I say that Persona 5 is about friendship and Strikers is about forgiveness, but I’m not entirely convinced by either. It’s more like the games present themselves as being about those things. But actually, in Persona 5, 168澳🎃☂洲幸运5开奖网:Joker misses out on some key joys of friendship due to the fact nobody ever teases him, so he doesn’t get to join in the banter as actively as Ryuji or Morgana. Ann also gets mistreated pretty poorly by the game for friendship to be held up as a key theme, and we don’t even get the full gang together until dozens of hours into the story. This friendship can also take a sweet turn 168澳洲幸运5开奖网:if Joker romances Makoto, Ann, or Haru, or a fairly creepy one if he chooses his younger pseudo step-sister Futaba, as well as becoming downright per♓verted if he instead opts for his teacher.

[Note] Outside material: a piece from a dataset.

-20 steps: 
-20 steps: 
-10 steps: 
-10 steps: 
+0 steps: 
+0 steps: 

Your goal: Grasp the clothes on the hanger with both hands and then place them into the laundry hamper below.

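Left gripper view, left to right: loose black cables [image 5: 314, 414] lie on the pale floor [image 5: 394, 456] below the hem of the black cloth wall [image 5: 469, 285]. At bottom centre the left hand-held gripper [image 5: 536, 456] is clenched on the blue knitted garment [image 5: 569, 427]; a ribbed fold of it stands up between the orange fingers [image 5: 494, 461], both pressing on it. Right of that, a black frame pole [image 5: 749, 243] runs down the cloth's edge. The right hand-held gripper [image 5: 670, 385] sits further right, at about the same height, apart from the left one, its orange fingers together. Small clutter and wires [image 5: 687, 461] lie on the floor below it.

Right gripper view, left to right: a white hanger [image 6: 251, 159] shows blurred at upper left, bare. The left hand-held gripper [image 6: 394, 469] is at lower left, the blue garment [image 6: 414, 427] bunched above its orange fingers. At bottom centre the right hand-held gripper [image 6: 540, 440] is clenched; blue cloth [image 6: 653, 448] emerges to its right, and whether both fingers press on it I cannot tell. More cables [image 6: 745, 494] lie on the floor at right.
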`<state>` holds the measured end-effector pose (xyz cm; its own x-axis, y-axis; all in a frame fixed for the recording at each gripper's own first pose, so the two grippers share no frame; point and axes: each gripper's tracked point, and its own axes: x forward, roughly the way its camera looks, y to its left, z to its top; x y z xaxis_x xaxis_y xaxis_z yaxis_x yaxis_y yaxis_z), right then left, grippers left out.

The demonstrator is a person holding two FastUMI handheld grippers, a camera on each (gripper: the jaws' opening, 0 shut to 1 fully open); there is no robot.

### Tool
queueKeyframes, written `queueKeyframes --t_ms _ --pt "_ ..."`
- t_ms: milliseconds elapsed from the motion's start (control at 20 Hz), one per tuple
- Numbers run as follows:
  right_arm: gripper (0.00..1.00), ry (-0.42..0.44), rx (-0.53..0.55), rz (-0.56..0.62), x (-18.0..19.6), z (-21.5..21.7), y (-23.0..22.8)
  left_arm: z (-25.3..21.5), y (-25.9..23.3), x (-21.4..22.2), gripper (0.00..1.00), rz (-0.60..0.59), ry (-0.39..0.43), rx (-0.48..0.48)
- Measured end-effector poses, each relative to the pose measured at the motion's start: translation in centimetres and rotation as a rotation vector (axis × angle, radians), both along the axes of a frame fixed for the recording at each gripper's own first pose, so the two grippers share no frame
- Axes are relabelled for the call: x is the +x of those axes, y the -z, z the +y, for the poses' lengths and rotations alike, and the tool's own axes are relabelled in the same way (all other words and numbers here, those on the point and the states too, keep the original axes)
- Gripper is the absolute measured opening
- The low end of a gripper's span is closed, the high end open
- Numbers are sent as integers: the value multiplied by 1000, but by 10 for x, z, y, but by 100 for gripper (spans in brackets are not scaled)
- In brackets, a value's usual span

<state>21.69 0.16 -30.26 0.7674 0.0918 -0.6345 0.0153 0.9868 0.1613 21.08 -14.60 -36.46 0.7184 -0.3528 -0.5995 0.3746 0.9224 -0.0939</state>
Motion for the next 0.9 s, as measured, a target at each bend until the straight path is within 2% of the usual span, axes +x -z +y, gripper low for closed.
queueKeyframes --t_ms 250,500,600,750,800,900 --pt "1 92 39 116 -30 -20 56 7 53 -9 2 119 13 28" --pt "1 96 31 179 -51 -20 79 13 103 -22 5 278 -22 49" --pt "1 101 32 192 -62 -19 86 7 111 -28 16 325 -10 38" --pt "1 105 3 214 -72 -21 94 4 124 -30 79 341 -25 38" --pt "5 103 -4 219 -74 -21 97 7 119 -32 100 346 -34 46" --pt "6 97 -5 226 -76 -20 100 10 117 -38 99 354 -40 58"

Meanwhile, Strikers is all about forgiveness, but it’s too quick to dole that out without any major conseque🌌nces. In a game that tries to tackle significant themes about modern society, it drops the ball considerably here. I would forgive that though - see what I did there - if the game was more like the anime cutscenes. Those are fuelled by hope and fantasy, everything seems cleaner and more pure once the graphics g๊o away and the cartoons come out. I applaud Persona 5 for attempting to address major issues, even while acknowledging that it falls short in some areas and doesn’t even attempt to try in others.

I want games that take on these tough questions, and to be honest, I want some to fail - Persona 5 takes on big social issues around class solidarity and police corruption that most games only address in the most cartoonish of senses, if they address them at all. I want games to be allowed to miss the mark in an attempt to t🍨ry something different, but I also want to bottle up the unabashed niceness of the anime cutscenes and be able to play through that version of Persona 5, where there’s no Palaces, no Jails, no evil force to get in the way of things - just a group of buds on the beach.

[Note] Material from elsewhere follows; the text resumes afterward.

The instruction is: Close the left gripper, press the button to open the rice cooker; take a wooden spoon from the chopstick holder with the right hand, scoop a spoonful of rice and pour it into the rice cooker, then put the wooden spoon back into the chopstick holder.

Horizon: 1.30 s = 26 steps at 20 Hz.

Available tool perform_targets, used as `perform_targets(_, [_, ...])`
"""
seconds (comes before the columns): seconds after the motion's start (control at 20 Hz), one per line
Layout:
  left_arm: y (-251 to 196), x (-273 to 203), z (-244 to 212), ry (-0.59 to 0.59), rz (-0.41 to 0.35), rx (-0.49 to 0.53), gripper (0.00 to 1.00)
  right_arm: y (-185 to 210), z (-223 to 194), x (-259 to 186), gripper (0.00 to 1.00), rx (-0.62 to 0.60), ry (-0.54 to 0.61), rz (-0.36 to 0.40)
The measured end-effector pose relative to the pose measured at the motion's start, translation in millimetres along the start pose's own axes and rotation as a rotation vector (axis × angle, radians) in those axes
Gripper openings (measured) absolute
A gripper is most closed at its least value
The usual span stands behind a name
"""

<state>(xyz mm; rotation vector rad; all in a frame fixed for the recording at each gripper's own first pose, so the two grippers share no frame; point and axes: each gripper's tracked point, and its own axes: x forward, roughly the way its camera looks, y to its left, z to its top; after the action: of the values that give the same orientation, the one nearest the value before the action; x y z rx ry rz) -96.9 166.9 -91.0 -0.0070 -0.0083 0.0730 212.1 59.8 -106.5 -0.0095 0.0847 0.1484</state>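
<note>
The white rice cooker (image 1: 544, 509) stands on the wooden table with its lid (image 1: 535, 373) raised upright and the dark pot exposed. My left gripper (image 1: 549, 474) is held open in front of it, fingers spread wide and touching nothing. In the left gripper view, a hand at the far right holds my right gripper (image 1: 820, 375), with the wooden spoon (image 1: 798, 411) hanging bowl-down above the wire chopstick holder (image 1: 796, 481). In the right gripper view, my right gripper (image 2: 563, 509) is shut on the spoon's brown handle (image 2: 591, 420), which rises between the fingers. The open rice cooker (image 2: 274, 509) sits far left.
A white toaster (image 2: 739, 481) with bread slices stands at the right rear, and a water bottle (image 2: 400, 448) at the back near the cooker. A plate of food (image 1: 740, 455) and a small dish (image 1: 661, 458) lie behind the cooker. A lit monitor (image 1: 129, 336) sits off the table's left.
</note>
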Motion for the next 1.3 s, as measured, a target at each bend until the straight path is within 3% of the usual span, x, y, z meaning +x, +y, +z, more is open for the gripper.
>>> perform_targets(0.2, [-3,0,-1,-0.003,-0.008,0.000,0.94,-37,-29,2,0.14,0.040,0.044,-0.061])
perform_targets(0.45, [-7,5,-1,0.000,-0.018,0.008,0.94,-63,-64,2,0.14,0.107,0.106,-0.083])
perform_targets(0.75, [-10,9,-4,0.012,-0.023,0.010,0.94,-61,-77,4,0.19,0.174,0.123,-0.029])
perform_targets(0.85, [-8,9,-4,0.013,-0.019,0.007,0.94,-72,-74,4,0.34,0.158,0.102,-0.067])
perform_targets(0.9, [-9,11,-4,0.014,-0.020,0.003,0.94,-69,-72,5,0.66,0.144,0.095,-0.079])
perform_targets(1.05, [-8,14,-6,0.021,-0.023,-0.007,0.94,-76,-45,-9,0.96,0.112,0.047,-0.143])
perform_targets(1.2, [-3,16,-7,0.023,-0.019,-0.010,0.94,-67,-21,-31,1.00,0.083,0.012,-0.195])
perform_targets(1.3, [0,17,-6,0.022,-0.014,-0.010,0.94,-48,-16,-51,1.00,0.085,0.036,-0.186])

Ryuji, Ann, and Joker in Persona 5

We’ve seen Persona 5’s story quite a few times now, of course. Pe🐼rsona 5 was turned into the richer, longer Persona 5 Royal, and then spawned spin-offs Dancing in Starlight and Strikers. I haven’t played Royal - which in fairness, is the longest - but I stil𒊎l find myself wanting more. Royal wouldn’t even satiate me though, I don’t want a longer version of the main Persona 5 game, with some added features, gameplay tweaks, and the same old social issues. I want more stories in this world. It has already been imagined in a rhythm format and a musou game, not to mention as a full length anime itself. This is a world that invites new stories, and it still has more to tell.

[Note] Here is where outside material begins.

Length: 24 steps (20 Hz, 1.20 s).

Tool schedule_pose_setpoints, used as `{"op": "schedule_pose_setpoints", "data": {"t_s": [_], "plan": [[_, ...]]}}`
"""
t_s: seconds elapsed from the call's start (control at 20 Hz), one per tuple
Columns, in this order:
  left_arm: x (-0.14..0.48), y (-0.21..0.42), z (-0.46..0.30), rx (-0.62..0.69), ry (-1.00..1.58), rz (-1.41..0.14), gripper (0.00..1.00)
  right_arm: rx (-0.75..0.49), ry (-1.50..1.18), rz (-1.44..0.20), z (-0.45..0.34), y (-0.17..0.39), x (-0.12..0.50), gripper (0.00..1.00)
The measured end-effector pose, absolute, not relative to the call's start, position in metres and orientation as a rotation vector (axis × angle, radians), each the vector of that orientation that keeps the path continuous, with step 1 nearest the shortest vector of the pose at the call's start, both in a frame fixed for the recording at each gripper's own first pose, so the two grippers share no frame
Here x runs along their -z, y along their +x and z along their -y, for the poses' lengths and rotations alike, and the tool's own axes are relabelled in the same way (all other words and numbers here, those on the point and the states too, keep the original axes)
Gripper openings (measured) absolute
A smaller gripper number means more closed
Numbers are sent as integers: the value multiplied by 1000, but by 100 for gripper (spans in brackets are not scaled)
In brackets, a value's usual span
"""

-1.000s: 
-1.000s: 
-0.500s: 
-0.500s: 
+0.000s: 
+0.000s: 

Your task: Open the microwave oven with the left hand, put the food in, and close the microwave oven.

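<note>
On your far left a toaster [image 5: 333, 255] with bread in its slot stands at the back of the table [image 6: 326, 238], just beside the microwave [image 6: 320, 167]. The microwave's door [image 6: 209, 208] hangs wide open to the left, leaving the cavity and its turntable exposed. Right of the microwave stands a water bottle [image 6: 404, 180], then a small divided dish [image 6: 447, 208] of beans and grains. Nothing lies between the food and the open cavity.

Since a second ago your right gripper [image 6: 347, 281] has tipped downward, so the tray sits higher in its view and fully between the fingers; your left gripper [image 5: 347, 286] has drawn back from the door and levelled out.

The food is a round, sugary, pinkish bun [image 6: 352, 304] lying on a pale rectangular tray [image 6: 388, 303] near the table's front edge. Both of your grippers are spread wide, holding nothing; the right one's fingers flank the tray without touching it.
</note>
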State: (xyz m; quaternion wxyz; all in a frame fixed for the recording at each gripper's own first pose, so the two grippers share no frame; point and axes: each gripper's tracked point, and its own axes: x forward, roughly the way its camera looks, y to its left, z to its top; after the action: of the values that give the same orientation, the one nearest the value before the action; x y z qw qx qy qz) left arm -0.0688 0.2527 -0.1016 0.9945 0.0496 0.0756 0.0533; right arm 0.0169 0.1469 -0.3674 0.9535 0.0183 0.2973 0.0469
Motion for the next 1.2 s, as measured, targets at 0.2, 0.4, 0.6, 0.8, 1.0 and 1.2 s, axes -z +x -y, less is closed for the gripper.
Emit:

I don’t really expect an anime ඣPersona 5 game to ever come to fruition. Anime isn’t a gaming genre, after aꦦll, and I imagine that making a game with that art style stretched over 30 hours or so would be a monumental task. But if Persona 5 gets any further spin-offs - and god knows it has room for them - I hope they lean more into the feeling of the anime cutscenes, and give us a little bit more hope.